## DATASET CONTENT
<<<<
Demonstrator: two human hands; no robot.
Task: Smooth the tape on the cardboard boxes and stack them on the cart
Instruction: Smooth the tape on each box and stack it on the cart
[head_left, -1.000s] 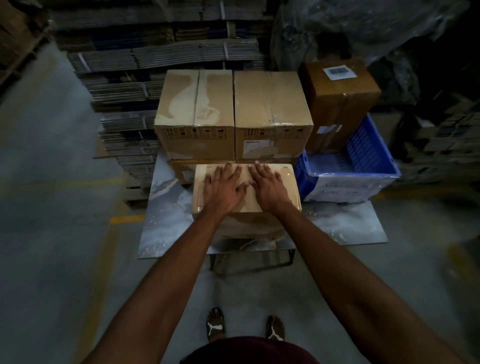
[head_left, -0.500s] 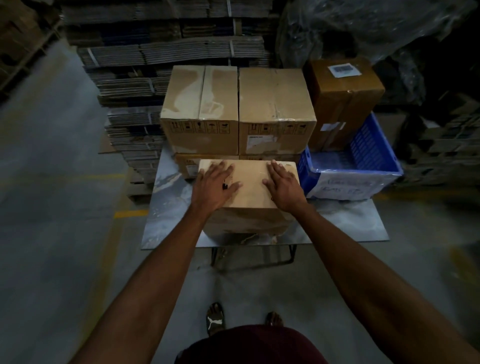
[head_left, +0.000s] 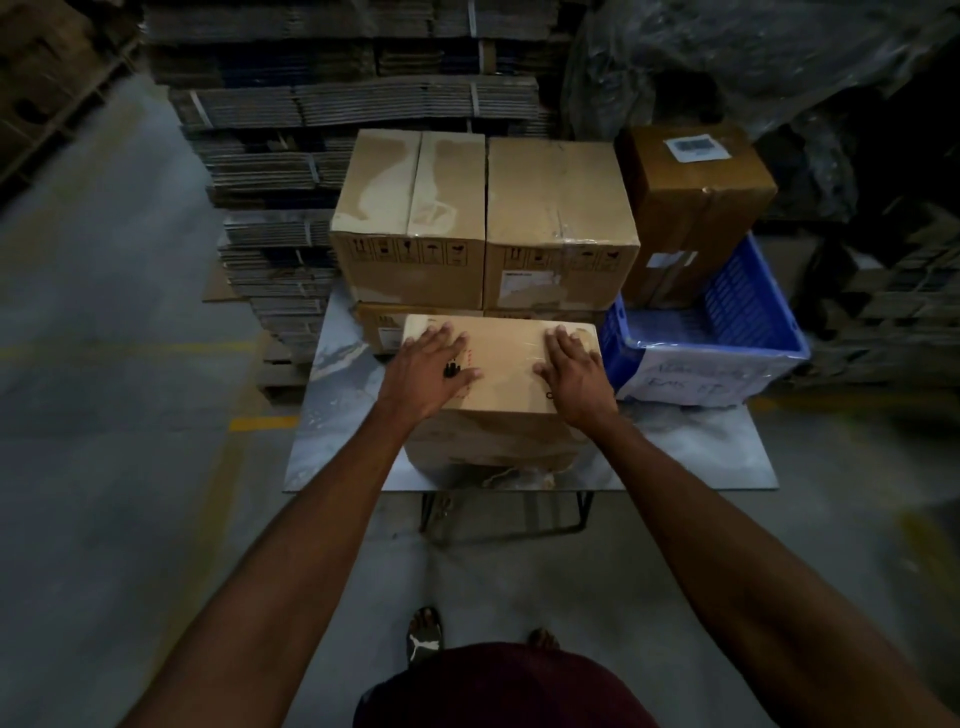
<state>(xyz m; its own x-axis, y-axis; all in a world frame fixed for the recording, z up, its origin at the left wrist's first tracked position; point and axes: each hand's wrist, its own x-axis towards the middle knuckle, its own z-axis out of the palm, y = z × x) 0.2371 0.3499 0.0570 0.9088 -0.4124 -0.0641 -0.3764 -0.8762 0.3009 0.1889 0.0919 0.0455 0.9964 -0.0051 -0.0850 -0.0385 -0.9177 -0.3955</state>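
Currently, your left hand (head_left: 427, 370) and right hand (head_left: 571, 375) lie flat, fingers spread, on the near cardboard box (head_left: 506, 364), presumably to bed its tape.

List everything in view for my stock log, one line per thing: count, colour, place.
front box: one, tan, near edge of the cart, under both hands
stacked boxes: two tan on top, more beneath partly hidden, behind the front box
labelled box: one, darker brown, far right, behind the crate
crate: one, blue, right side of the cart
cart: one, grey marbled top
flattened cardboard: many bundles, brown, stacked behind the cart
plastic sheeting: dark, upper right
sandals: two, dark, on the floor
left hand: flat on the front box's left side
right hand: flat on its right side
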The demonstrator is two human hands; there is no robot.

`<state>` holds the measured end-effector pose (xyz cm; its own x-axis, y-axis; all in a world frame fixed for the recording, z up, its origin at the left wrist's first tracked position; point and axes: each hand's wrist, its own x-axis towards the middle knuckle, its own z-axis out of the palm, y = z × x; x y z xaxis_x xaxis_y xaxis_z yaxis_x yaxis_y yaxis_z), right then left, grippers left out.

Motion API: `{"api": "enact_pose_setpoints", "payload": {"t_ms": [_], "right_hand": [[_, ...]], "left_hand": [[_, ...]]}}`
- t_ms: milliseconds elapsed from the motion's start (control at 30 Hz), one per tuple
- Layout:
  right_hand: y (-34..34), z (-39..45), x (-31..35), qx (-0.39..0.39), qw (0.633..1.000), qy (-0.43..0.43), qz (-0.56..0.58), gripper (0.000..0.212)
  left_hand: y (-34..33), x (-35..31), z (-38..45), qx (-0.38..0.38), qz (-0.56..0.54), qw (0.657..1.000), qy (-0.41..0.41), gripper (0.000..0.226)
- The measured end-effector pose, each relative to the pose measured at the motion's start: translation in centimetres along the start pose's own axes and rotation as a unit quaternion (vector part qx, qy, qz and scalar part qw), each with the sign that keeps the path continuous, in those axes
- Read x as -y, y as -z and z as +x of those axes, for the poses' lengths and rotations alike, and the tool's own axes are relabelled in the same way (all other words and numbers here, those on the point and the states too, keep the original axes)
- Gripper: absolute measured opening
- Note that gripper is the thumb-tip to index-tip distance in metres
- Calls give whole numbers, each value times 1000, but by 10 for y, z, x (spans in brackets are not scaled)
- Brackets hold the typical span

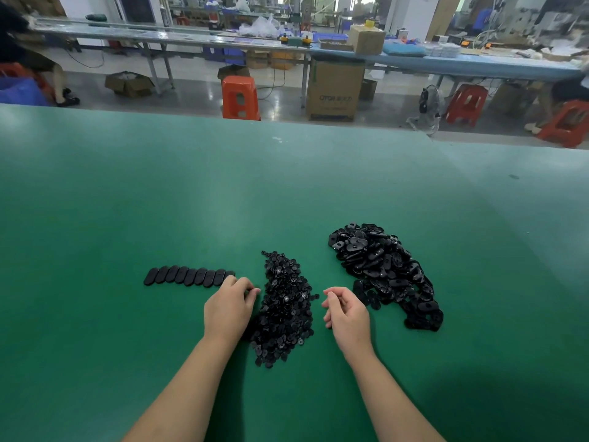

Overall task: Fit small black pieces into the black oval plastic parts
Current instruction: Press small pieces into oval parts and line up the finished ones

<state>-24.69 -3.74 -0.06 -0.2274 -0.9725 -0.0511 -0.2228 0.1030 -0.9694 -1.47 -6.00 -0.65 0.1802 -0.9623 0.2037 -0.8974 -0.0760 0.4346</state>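
A heap of small black pieces [283, 311] was seen between the two hands, on the green tabletop [127, 202]. The left hand [230, 306] was held at the heap's left edge with its fingers curled inward; whether anything was pinched could not be told. The right hand [345, 309] was held just right of the heap, fingers loosely curled, with nothing visibly gripped. A larger pile of black oval plastic parts [385, 272] was spread just beyond and to the right of the right hand. A row of overlapping oval parts [188, 275] was laid out beyond and left of the left hand, its near end almost touched by the knuckles. Farther off, an orange stool [239, 97] and a cardboard box [334, 90] were seen on the floor.
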Motion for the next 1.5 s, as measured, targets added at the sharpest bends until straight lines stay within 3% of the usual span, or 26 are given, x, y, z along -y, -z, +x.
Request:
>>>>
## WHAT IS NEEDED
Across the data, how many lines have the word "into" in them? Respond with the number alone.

## OUTPUT FOR THIS EXERCISE
2